Human Capital Resources
As of December 31, 2025, we had 206 total employees, all of whom were full-time employees and all of whom were located in the United States. From time to time, we utilize the services of independent contractors to perform various field and other services. We are not a party to any collective bargaining agreements and have not experienced any strikes or work stoppages. In general, we believe that employee relations are satisfactory.
We are focused on attracting, engaging, developing, retaining, and rewarding top talent. We strive to enhance the economic and social well-being of our employees and the communities in which we operate. We are committed to providing a welcoming, inclusive environment for our workforce, with training and career development opportunities to enable employees to thrive and achieve their career goals. The health, safety, and well-being of our employees is of the utmost importance.

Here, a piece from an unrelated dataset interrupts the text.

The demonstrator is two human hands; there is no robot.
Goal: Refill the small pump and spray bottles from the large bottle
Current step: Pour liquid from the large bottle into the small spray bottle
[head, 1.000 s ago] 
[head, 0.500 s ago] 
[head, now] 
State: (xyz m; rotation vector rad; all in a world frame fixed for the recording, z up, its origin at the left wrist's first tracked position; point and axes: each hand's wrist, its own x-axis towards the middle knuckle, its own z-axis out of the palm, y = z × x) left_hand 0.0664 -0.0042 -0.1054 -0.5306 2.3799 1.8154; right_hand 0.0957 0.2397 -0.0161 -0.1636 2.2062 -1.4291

As part of our efforts to hire and retain highly qualified employees, we have structured compensation and benefits programs that, we believe, are extremely competitive and reward outstanding performance. In addition to the incentive programs in place for our named executive officers, which are described in detail under “Executive Compensation—Details of Our Compensation Program,” we have structured an incentive bonus program for non-officer employees that is dependent on an employee’s individual performance and our performance as a company. We also provide a robust suite of benefits to our employees covering all aspects of life, including 401(k) contributions, medical-insurance options, and programs to encourage and support the employees’ development.
Our Offices
Our principal executive office is located in Irvine, California, and we have additional offices located in Dickinson and Williston, North Dakota; Denver, Colorado; Dallas, Texas; Fort Lauderdale, Florida; and Casper, Wyoming. We currently lease this office space and believe that the condition and size of our offices are adequate for our current needs, and that additional or alternative space will be available on commercially reasonable terms for future use and expansion.